ACTIVITY:
Every line with "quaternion" in it should be copied from the data.

======== SOURCE MATERIAL

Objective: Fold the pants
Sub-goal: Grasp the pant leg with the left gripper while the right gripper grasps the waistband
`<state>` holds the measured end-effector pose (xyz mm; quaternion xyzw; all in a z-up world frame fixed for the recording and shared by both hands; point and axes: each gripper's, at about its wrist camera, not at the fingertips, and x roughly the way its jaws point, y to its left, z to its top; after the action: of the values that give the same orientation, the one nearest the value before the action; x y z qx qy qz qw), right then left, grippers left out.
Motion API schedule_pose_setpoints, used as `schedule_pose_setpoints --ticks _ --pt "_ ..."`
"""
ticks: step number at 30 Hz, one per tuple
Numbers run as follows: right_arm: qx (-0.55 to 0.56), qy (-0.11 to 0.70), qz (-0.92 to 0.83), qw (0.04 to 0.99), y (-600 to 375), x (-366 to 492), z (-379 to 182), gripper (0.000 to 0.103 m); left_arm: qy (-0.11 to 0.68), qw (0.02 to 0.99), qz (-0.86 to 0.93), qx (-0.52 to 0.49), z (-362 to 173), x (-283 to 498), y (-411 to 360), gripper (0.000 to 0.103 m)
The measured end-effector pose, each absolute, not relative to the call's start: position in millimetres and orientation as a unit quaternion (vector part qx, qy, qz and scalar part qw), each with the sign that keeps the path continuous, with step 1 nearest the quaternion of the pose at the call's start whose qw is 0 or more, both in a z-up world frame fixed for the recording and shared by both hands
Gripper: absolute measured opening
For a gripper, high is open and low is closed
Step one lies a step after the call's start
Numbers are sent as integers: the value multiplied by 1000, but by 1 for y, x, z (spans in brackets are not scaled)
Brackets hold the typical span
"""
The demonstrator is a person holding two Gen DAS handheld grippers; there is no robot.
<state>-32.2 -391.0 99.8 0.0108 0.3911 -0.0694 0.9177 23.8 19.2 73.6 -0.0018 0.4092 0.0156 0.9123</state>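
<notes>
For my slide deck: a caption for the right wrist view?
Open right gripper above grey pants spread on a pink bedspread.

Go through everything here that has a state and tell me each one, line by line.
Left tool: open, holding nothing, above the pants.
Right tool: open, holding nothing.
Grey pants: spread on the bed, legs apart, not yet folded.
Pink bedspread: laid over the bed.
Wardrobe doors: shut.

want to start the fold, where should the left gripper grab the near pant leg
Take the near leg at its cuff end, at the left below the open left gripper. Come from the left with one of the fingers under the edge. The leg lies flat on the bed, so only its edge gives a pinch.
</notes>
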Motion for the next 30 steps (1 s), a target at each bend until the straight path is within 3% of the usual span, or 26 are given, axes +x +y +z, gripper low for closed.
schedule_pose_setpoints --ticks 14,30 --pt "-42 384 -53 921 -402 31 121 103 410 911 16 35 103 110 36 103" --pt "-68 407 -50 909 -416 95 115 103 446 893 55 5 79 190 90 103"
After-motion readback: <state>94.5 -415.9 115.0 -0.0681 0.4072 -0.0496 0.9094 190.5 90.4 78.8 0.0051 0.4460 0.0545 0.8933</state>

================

ANSWER SECTION:
`<state>` holds the measured end-effector pose (xyz mm; quaternion xyzw; all in a z-up world frame fixed for the recording and shared by both hands; point and axes: each gripper's, at about its wrist camera, not at the fingertips, and x roughly the way its jaws point, y to its left, z to its top; after the action: of the values that give the same orientation, the one nearest the value before the action; x y z qx qy qz qw), right then left, grippers left out.
The measured end-effector pose, each absolute, not relative to the call's start: position in millimetres and orientation as a unit quaternion (vector part qx, qy, qz and scalar part qw), each with the sign that keeps the path continuous, with step 1 nearest the quaternion of the pose at the call's start whose qw is 0 or more, both in a z-up world frame fixed for the recording and shared by both hands

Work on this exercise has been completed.